» Task item: Tally the lines of the entries below that hold the word "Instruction", and please give only the total.

» Provided records:
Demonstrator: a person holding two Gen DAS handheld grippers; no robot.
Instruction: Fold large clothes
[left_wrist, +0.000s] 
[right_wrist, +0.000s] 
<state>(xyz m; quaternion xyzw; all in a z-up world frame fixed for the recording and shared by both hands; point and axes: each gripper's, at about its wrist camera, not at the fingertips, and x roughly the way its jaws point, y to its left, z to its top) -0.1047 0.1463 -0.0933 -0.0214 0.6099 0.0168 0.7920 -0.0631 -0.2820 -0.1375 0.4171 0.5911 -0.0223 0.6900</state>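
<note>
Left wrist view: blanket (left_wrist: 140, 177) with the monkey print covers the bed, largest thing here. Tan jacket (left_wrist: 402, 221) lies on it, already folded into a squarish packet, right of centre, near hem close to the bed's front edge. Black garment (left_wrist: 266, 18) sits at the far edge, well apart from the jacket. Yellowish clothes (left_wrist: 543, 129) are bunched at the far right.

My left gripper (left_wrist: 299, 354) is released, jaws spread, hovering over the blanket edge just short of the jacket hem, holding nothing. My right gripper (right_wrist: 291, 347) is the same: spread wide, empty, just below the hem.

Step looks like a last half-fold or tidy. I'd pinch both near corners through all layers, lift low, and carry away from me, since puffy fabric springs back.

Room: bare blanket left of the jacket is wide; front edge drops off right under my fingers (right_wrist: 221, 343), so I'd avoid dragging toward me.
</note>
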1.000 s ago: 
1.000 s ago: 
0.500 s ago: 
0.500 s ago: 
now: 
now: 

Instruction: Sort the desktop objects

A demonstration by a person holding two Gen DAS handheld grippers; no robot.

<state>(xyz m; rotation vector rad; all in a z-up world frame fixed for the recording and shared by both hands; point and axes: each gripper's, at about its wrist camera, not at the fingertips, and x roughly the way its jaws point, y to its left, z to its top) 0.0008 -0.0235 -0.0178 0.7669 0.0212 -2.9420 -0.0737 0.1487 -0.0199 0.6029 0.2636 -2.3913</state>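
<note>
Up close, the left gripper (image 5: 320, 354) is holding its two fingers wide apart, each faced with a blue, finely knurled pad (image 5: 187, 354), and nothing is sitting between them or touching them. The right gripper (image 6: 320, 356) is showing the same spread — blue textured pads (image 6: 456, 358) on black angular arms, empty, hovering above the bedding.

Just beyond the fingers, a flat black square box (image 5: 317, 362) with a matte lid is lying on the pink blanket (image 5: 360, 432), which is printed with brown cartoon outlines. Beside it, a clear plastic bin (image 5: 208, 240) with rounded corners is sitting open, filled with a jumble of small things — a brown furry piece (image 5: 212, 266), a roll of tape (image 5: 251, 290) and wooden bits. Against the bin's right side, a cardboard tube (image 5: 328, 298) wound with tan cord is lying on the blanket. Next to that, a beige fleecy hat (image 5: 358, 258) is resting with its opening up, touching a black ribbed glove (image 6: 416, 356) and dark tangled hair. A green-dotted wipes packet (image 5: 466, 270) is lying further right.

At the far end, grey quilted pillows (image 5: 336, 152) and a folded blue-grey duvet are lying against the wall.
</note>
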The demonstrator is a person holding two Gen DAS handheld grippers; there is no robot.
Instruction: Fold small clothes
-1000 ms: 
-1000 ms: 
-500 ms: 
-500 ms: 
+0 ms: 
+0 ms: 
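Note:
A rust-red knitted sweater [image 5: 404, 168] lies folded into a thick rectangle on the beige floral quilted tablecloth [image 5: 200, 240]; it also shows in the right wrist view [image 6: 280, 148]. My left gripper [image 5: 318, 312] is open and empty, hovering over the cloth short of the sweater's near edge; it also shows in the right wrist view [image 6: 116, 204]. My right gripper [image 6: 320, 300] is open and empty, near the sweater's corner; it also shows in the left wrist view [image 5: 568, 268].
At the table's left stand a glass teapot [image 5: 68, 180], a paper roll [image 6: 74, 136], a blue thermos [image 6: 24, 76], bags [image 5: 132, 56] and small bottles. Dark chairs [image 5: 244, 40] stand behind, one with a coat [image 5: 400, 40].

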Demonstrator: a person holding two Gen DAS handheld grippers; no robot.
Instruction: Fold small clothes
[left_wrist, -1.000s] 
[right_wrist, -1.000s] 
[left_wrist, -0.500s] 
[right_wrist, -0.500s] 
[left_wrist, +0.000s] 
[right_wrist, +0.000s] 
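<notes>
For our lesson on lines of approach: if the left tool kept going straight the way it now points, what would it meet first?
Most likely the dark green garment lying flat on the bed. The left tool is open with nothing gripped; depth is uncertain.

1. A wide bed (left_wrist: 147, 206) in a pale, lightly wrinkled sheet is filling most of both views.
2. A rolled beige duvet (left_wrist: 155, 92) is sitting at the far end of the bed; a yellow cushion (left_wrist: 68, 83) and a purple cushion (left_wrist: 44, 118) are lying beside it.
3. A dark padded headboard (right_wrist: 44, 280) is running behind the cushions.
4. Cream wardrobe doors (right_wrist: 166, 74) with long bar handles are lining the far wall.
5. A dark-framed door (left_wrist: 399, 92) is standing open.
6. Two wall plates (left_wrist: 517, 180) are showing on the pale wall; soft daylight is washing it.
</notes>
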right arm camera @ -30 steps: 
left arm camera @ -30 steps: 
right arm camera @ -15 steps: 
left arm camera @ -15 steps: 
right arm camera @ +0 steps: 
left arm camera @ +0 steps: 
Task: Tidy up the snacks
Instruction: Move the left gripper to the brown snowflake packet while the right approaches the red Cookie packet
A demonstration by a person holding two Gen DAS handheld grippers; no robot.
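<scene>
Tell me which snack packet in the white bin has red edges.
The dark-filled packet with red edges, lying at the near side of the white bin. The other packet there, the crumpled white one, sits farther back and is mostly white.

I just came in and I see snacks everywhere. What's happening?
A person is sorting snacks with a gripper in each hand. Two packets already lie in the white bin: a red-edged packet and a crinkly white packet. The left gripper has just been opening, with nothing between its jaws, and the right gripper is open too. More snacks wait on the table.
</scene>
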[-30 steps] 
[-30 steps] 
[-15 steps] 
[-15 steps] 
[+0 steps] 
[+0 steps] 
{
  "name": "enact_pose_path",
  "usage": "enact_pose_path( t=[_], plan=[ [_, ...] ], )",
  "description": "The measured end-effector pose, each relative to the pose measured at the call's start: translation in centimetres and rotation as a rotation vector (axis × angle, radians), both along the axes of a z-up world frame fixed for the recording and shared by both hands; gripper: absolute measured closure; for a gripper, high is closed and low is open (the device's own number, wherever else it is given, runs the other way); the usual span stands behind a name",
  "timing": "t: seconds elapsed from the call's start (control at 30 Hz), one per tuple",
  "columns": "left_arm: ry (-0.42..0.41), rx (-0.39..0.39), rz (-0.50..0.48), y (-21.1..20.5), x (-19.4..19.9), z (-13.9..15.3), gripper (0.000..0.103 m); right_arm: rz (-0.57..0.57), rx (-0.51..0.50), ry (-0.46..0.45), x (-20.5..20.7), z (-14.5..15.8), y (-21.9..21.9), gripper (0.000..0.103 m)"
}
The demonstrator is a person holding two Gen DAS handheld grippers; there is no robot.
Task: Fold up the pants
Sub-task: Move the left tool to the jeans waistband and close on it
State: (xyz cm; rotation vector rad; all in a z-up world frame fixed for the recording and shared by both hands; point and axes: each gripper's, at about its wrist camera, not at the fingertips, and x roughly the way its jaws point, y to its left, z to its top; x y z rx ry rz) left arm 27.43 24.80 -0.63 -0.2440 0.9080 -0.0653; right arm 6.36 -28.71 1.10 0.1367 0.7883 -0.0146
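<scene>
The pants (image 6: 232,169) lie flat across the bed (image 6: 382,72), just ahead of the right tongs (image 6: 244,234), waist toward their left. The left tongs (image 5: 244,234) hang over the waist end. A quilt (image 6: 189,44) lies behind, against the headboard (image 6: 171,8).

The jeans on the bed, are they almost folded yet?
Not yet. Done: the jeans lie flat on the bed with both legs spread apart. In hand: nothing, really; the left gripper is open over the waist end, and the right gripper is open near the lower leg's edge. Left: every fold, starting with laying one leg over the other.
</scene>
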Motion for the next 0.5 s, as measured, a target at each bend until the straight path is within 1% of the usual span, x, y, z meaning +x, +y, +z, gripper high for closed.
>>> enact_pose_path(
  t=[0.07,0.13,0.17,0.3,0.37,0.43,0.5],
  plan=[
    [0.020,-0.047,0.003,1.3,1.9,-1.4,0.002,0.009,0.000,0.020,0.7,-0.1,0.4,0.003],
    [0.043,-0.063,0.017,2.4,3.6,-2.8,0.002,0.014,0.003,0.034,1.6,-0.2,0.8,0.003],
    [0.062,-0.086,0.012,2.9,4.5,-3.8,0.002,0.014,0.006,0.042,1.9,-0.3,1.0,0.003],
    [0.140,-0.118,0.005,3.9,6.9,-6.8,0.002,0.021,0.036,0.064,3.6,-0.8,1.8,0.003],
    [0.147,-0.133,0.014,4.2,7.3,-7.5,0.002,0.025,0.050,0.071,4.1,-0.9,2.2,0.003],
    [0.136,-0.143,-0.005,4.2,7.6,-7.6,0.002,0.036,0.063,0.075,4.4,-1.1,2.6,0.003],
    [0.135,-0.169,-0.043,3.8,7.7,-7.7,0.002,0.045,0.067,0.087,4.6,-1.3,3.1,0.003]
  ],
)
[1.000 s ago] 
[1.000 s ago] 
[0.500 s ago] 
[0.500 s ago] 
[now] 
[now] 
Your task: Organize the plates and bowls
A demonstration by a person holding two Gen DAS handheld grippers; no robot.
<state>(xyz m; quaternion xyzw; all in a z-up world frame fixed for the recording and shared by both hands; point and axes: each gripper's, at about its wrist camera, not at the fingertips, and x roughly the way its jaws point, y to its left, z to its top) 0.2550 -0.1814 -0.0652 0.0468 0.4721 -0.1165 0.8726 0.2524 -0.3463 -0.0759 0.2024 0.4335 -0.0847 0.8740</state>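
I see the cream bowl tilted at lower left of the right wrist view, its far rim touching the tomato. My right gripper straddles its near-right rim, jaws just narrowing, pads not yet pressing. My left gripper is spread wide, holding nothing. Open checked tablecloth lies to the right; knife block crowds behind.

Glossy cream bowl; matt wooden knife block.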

» Result of this exercise: 5